If you can't find halloumi, try using thick slices of feta (though it won't grill as well), grilled paneer, or even grilled firm tofu. The key is finding something with a similar chewy texture that holds up to grilling.
- → How do I select the best peaches for grilling?
Choose peaches that are ripe but still firm - they should yield slightly to gentle pressure. Too soft and they'll fall apart on the grill; too hard and they won't develop their full sweetness. Yellow peaches typically work better than white varieties for grilling.
- → Can this be made as a meal prep option?
Absolutely! You can grill the peaches and halloumi, blanch the green beans, and prepare the dressing in advance.

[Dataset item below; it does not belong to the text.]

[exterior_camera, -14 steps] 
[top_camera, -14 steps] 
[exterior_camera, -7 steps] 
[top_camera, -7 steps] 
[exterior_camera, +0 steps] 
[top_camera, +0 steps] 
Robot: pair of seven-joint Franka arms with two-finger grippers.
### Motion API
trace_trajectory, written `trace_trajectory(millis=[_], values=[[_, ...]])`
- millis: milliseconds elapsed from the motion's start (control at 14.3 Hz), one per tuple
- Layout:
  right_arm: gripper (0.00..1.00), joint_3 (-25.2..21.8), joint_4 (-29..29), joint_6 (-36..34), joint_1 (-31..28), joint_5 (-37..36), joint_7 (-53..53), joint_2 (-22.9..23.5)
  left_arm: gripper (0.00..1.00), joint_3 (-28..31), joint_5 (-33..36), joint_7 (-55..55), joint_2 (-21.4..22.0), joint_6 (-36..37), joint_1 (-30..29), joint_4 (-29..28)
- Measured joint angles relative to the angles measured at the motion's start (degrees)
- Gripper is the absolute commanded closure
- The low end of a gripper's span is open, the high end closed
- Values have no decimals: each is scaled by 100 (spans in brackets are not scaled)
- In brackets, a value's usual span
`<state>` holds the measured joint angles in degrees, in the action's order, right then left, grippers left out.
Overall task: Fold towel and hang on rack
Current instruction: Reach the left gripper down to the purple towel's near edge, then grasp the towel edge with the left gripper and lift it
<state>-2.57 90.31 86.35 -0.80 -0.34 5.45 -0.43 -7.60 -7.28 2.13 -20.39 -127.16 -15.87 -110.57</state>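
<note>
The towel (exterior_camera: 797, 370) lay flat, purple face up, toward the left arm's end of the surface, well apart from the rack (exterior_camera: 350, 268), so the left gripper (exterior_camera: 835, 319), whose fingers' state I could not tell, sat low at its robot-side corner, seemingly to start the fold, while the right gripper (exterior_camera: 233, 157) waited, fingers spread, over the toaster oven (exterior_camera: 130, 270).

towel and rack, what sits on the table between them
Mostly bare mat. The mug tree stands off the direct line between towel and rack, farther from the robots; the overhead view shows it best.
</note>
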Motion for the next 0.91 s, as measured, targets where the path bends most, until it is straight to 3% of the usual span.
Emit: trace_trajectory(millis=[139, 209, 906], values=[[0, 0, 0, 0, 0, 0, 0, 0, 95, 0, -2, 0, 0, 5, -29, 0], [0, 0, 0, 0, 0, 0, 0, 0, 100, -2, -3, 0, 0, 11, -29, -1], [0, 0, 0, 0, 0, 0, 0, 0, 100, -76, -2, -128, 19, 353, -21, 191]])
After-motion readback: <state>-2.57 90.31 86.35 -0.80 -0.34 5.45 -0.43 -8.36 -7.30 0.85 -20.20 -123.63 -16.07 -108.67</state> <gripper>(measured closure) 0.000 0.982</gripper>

Store components separately and assemble just before eating. The grilled elements taste great cold or at room temperature.
- → Is there a way to make this dairy-free?
Yes, you can substitute the halloumi with thick slices of grilled eggplant brushed with olive oil and seasonings. This provides a similar meaty texture while keeping the dish completely plant-based.
- → How do I toast pine nuts properly?
Toast pine nuts in a dry skillet over medium-low heat, stirring frequently for 3-5 minutes until golden brown. Watch them carefully as they burn quickly! Alternatively, toast them on a baking sheet in a 350°F oven for about 5 minutes.